- [WHAT TO DO]: Transcribe the listing from its top line through the line with "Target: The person". Keep it exact, both ends included, and add nothing.

- [INFORMATION PROVIDED]:
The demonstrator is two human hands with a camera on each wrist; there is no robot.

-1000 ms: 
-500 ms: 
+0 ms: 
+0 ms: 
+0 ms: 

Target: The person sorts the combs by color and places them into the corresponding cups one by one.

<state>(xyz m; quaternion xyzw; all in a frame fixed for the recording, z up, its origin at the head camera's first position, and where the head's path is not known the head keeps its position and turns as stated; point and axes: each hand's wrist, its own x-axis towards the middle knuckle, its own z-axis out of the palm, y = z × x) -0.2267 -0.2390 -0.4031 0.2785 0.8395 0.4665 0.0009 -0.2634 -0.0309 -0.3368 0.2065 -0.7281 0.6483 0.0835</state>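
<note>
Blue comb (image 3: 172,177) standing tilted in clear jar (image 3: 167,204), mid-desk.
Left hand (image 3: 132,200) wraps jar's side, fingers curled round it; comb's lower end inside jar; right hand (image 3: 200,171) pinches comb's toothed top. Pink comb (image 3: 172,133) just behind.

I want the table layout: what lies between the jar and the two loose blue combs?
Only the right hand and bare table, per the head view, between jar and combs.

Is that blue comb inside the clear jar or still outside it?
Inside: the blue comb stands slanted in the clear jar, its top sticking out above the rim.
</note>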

- [TASK RESULT]:
The demonstrator is two human hands with a camera on each wrist; there is no robot.

-1000 ms: 
-500 ms: 
+0 ms: 
+0 ms: 
+0 ms: 

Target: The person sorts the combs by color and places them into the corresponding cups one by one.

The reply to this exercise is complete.